Return every line of the material exactly.

════

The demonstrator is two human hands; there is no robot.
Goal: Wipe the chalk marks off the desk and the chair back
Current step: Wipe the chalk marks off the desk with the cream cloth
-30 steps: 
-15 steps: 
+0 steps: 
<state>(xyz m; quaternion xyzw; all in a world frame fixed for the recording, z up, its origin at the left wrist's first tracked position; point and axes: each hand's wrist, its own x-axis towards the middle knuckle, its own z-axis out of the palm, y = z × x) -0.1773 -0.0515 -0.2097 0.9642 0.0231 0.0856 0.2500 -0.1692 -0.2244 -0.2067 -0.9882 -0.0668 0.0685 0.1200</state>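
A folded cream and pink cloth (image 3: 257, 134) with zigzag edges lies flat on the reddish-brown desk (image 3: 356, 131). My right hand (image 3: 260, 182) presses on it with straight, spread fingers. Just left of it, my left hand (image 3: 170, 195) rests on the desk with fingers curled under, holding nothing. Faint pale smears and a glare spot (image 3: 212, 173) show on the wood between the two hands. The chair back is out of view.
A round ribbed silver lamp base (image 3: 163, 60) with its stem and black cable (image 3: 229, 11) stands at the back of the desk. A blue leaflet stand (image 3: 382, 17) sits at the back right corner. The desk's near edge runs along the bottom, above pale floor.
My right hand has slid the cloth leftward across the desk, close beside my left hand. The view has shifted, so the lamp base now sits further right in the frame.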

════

Exercise output —
The demonstrator is two human hands; there is no robot.
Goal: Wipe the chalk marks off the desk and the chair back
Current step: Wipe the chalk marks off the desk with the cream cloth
-30 steps: 
-15 steps: 
+0 steps: 
<state>(xyz m; quaternion xyzw; all in a world frame fixed for the recording, z up, its origin at the left wrist's first tracked position; point and axes: each hand's wrist, its own x-axis towards the middle knuckle, its own z-axis out of the palm, y = z × x) -0.1773 -0.0515 -0.2097 0.9642 0.0231 0.0856 0.2500 -0.1692 -0.2244 -0.2067 -0.9882 -0.0668 0.0685 0.1200</state>
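A folded cream and pink cloth (image 3: 257, 134) with zigzag edges lies flat on the reddish-brown desk (image 3: 356, 131). My right hand (image 3: 260, 182) presses on it with straight, spread fingers. Just left of it, my left hand (image 3: 170, 195) rests on the desk with fingers curled under, holding nothing. Faint pale smears and a glare spot (image 3: 212, 173) show on the wood between the two hands. The chair back is out of view.
A round ribbed silver lamp base (image 3: 163, 60) with its stem and black cable (image 3: 229, 11) stands at the back of the desk. A blue leaflet stand (image 3: 382, 17) sits at the back right corner. The desk's near edge runs along the bottom, above pale floor.
My right hand has slid the cloth leftward across the desk, close beside my left hand. The view has shifted, so the lamp base now sits further right in the frame.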

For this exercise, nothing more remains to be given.